Looking at investing from a game theory perspective has opened up my mind and made me more aware of the different attitudes of the different traders in the market. I still have plenty to learn when it comes to these different markets, but this shift in thinking has been immensely helpful to me and I hope it will be a useful to you too.

No China trade deal soon, as expected

trumpxi

As expected a meeting between the United States and China to resolve the trade war won’t be taking in March or April. Instead, the South China Morning Post reported on Friday that a trump-Xi meeting may be pushed back to June.

As I said last week in a blog post, and as I’ve been saying the past few weeks on Twitter, I didn’t believe that we would get a China trade deal. If you read into comments made by representatives by those on the side of the United States and those on the side of the Chinese, it didn’t sound like we were close to resolving some of the key sticking points to getting a deal done.

Listen to the negotiators, not media pundits

In my opinion, if you want an honest assessment of where a trade deal is at, you have to look at what both sides are saying. Don’t listen to media pundits (this means don’t listen to me either). Listen to what the actual negotiators on both sides of the table are saying.

On Thursday a news story broke that’s an official state visit by President Xi Jinping would only happen in the event there is a trade deal with the United States already in place. This fits into with what I mentioned earlier about President Xi maintaining the appearance of strength for China.

I think that the Chinese officials are nervous about what would potentially happen in a meeting between Trump and Xi, especially considering the events that unfolded during Donald Trump’s meeting with Kim Jong-Un in Vietnam.

The Chinese don’t want to be in a position where they don’t have the upper hand. Showing signs of strength are extremely important for their economy and to maintain respect from their citizens.

China is taking desperate economic measures

China is getting desperate.

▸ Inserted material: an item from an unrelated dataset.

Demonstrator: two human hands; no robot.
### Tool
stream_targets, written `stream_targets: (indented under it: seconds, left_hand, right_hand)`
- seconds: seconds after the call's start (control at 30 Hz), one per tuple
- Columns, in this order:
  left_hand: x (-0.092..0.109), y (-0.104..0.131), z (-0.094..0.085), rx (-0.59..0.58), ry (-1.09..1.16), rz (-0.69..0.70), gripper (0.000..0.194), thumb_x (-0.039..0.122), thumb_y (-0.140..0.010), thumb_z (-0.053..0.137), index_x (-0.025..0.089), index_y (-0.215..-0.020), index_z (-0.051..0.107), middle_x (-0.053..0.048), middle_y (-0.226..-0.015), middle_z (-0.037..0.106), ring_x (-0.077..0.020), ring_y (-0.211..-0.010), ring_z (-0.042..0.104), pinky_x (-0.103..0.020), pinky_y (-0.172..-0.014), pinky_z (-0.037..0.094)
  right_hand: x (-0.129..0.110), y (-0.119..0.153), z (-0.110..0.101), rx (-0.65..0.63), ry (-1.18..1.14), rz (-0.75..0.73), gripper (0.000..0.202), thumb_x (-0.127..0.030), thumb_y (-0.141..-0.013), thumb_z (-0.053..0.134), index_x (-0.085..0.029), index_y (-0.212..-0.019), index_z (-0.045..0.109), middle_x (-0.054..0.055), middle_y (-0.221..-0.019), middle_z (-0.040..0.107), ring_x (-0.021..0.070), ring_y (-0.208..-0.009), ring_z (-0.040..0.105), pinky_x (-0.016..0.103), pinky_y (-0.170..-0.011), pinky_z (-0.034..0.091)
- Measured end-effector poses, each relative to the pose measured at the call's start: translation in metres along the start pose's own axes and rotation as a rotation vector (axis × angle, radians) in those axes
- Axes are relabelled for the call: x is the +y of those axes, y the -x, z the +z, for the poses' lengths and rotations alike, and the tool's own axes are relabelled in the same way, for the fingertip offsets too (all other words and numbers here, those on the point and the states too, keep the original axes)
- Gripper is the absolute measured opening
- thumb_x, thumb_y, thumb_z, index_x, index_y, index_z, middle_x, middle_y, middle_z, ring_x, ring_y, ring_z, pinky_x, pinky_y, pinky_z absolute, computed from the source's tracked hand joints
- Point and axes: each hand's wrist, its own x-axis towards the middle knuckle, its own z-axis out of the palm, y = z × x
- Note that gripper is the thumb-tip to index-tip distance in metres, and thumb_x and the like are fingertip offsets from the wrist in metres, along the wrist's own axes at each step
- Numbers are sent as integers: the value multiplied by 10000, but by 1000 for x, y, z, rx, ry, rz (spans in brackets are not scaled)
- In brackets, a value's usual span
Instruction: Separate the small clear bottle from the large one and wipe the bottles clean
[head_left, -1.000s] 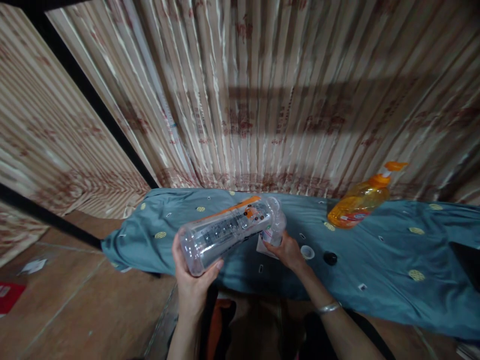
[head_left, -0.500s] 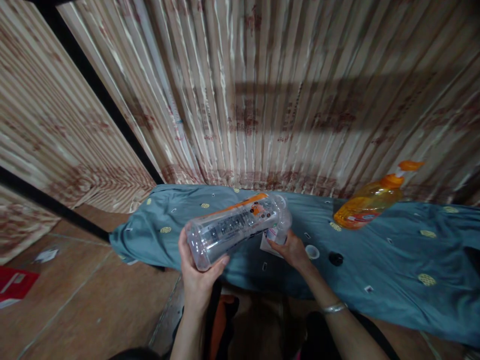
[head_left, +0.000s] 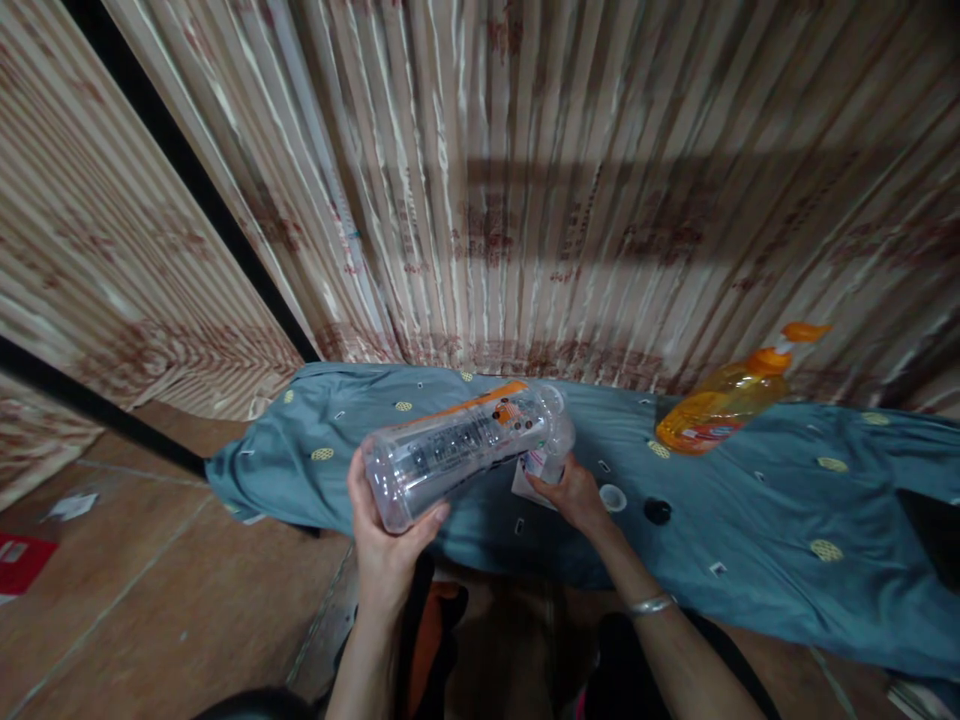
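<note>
My left hand (head_left: 390, 545) is wrapped round the base end of a large clear plastic bottle (head_left: 450, 455) with an orange strip and dark print. The bottle lies tilted in the air, its neck end to the right and slightly higher. My right hand (head_left: 574, 492) is closed round a small clear bottle (head_left: 553, 455) with a partly hidden label, right at the large bottle's neck. Whether the two mouths touch, I cannot make out. A white card or box (head_left: 531, 488) shows below the small bottle. Close to my right hand lie a white cap (head_left: 613, 498) and a black cap (head_left: 658, 511).
An orange pump bottle (head_left: 712, 405) of yellow-orange liquid leans on the blue-green cloth (head_left: 765, 510) at the right. A dark flat object (head_left: 930, 535) sits at the right edge. Striped curtains (head_left: 525, 200) hang behind, with black poles (head_left: 187, 170) at the left.
The whole view has shifted slightly, so everything sits a little farther left. Both hands keep their hold, and the two bottles stay in much the same position to each other.
</note>
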Motion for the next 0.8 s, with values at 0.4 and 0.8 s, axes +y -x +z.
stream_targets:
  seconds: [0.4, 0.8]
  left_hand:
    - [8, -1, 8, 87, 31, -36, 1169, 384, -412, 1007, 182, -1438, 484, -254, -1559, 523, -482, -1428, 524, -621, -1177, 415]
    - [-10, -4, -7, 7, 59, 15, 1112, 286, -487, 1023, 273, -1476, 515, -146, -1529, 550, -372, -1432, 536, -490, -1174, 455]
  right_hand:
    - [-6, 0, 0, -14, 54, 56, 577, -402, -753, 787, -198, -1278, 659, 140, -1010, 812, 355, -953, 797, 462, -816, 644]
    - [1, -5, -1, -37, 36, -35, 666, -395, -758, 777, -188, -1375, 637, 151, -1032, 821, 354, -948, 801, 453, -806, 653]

China’s economic growth in 2018 was 6.6%. This was the slowest pace of growth in China in 28 years.

On Friday the Chinese government enacted additional monetary policy measures to try to help support economic growth. Officials even said they would cut “it’s own flesh” to help finance large-scale tax cuts to spur further investing.

This comes even after China rolled out measures in January 2019, such as cutting the bank’s reserve requirement ratio (RRR) to ensure there is liquidity in their financial system. They slashed this ratio by 100 basis points in January, which was the fifth such cut in the past year by China. China’s Banks doled out a record 3.23 trillion yuan in new loans in January, but the stimulus doesn’t seem to be working if they’re looking to slash taxes two months later.

What’s next from here?

The Chinese are doing everything they can to try to maintain a 6% to 6.5% GDP growth rate in 2019. I believe at this stage of the game the United States has the upper hand. However that could quickly change if the stock market comes crashing down. We are all aware that Donald Trump places high importance on the performance of the stock market as that is his barometer of success. And he made this completely transparent when he said a trade deal with China could boost the Dow Jones Industrial Averages as many as 2,000 points.

According to Robert Lighthizer, deal or no deal, trade negotiations will end within the next few weeks. The real question is, are we going to raise tariffs on China if we’re unable to come to an agreement on a deal?